Esa noche, pudimos beber mirando la ciudad desde las altas torres, subiendo y bajando las iluminadas escaleras, recorriendo los bares y caminando por las calles envejecidas. Leímos entre desconocidos nuestros versos: traficantes, proxenetas, mercaderes de distinto pelaje, junto a su nutrida y singular clientela.
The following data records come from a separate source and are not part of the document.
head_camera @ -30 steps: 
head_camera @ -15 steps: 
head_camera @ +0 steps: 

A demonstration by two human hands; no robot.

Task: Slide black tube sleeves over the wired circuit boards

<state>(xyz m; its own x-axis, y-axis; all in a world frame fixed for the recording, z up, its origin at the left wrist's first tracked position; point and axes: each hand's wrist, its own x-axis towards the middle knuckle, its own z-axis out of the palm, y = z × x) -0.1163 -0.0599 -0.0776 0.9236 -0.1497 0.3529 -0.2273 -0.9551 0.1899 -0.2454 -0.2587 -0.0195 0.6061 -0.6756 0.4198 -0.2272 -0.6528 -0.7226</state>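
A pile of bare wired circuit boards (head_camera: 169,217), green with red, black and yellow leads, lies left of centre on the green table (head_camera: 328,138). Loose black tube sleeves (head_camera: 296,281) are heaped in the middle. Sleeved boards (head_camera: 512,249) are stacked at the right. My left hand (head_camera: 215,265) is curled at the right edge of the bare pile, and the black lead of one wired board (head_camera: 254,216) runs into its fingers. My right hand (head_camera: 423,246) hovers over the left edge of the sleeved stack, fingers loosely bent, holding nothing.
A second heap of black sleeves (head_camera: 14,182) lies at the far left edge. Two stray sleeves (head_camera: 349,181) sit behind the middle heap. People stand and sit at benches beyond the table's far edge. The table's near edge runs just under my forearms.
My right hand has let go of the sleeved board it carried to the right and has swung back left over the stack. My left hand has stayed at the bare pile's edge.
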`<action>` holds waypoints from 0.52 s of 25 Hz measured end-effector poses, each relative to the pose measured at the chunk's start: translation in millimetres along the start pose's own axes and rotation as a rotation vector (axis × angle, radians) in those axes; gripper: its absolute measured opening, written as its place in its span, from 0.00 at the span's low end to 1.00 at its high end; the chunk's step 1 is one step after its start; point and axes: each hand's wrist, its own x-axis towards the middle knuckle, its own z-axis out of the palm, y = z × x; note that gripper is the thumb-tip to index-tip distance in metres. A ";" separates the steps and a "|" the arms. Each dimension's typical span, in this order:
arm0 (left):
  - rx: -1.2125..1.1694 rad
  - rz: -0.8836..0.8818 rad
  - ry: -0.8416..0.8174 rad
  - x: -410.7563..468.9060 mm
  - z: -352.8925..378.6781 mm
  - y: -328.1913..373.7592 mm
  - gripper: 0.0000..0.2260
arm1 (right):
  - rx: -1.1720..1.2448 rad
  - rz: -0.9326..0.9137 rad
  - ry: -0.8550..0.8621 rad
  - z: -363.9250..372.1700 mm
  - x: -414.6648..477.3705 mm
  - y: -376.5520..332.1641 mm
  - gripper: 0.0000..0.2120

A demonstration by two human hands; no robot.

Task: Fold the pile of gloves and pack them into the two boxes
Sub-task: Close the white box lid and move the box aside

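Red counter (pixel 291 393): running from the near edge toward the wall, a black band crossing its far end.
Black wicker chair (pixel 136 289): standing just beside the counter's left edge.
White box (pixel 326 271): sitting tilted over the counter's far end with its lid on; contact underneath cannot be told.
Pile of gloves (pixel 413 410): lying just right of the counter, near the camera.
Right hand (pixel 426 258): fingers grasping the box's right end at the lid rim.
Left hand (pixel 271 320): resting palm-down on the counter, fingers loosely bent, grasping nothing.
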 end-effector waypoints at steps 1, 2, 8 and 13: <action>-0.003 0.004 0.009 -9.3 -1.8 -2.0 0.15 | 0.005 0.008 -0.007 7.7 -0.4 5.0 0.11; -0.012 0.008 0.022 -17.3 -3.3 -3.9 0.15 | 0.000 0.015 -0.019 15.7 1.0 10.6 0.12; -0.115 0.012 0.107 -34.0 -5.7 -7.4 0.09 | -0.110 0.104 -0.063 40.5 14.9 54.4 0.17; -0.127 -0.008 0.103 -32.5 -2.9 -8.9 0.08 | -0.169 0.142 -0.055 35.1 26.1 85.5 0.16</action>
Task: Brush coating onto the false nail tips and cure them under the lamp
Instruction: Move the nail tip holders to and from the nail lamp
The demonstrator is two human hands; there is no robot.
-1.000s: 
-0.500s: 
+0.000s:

Pude comprender de esta manera las líneas centrales que pulsan esta potente colección de poemas sangrados; con la sinceridad de aquél que, abierto a las preguntas, va concluyendo y delineando el paisaje claro de lo que ha respirado y sorbido con su propia voz y su propio aliento. Aquí el libro deviene un testimonio vivo, vital: pura experiencia trascendida y asimilada por una conciencia poética que explica o novela aquello que ha vivido, y que siente como propio.

Es a un tacto en carne viva lo que estos poemas invitan. En carne viva y de una franqueza que cala hasta los huesos, sólo porque es con esta brutalidad de sentimiento tan rotundo, que se puede intentar volver a poblar con algo aquel lugar tan lleno y, no obstante, tan vacío porque —como en el mito bíblico— dispone de lugar para mucho, pero nunca llega a ofrecer un lugar tranquilo en donde poder reposar, al fin, un corazón.